What is expected ::
In the records, find every line with the word "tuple" and copy it out.

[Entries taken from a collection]

----

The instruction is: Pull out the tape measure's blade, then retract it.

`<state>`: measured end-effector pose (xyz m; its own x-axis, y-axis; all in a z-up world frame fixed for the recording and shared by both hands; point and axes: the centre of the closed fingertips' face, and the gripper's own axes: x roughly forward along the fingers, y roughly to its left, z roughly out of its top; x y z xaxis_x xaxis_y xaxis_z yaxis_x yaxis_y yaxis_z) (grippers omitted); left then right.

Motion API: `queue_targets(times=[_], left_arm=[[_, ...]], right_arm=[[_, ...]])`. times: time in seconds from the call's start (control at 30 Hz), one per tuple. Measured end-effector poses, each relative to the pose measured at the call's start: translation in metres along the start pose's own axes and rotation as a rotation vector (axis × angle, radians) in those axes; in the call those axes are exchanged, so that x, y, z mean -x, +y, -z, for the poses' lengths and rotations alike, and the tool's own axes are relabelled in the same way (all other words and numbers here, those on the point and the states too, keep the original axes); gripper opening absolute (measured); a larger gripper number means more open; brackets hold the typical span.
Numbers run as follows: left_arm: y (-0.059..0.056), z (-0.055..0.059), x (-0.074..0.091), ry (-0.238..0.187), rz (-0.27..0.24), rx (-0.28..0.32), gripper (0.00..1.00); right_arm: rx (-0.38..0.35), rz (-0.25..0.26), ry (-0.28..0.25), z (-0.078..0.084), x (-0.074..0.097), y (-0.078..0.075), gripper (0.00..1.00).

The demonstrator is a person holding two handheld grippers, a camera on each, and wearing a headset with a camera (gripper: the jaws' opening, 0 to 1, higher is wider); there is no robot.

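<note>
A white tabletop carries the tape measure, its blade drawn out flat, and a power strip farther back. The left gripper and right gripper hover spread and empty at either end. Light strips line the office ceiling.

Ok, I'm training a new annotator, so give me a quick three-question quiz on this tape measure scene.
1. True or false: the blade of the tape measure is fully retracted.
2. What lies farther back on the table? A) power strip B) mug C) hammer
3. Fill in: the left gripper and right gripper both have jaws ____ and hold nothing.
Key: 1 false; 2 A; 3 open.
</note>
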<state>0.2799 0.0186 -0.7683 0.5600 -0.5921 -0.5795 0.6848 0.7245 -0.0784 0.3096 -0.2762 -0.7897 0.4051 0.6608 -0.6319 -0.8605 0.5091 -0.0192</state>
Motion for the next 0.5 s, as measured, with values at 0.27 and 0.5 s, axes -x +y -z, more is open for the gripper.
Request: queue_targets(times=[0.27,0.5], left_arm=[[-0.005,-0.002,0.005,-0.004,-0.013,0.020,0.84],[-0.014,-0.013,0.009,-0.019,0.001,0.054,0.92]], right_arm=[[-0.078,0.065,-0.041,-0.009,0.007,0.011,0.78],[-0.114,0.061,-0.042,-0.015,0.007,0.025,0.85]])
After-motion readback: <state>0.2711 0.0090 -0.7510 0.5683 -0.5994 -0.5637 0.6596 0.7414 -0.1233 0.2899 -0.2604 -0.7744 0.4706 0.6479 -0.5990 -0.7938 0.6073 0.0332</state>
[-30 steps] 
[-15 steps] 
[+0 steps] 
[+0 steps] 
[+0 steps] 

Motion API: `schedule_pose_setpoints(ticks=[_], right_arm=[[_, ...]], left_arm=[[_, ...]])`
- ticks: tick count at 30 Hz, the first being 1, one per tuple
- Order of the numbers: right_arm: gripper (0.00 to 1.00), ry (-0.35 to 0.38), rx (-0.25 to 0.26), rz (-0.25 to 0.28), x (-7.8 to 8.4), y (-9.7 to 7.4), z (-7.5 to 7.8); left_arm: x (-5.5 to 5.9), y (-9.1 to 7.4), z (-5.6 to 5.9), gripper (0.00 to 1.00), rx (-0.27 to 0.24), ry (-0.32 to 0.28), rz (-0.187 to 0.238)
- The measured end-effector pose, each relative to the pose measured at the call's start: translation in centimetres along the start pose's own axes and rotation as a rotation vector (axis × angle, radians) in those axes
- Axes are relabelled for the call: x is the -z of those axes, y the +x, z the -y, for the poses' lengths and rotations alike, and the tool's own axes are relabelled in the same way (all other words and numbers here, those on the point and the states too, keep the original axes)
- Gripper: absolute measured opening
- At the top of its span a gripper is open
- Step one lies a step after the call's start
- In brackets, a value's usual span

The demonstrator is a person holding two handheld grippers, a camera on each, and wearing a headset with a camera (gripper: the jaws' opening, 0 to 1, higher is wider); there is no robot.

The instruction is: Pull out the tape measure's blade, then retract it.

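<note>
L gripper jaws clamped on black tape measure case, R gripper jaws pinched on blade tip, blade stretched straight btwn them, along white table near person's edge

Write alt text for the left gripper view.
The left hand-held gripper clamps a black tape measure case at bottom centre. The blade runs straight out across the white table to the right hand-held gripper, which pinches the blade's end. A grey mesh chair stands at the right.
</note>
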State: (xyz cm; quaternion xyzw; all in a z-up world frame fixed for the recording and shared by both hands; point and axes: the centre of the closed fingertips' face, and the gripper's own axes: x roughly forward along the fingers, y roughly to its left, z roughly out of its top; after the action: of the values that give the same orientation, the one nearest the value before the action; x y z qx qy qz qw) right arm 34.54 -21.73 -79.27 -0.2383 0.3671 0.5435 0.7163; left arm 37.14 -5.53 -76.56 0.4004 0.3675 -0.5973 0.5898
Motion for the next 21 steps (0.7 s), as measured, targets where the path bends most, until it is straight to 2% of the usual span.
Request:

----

Answer to this problem ::
Motion API: `queue_targets(times=[_], left_arm=[[_, ...]], right_arm=[[_, ...]])`. times: time in seconds from the call's start (control at 30 Hz), one per tuple. Measured end-effector poses, each relative to the pose measured at the call's start: translation in metres along the start pose's own axes and rotation as a rotation vector (axis × angle, radians) in those axes; in the call those axes are exchanged, so that x, y, z mean -x, +y, -z, for the poses' lengths and rotations alike, and the tool's own axes are relabelled in the same way (all other words and numbers here, those on the point and the states too, keep the original axes); gripper opening absolute (measured); a larger gripper number means more open; brackets hold the typical span.
- ticks: tick count at 30 Hz, the first being 1, one per tuple

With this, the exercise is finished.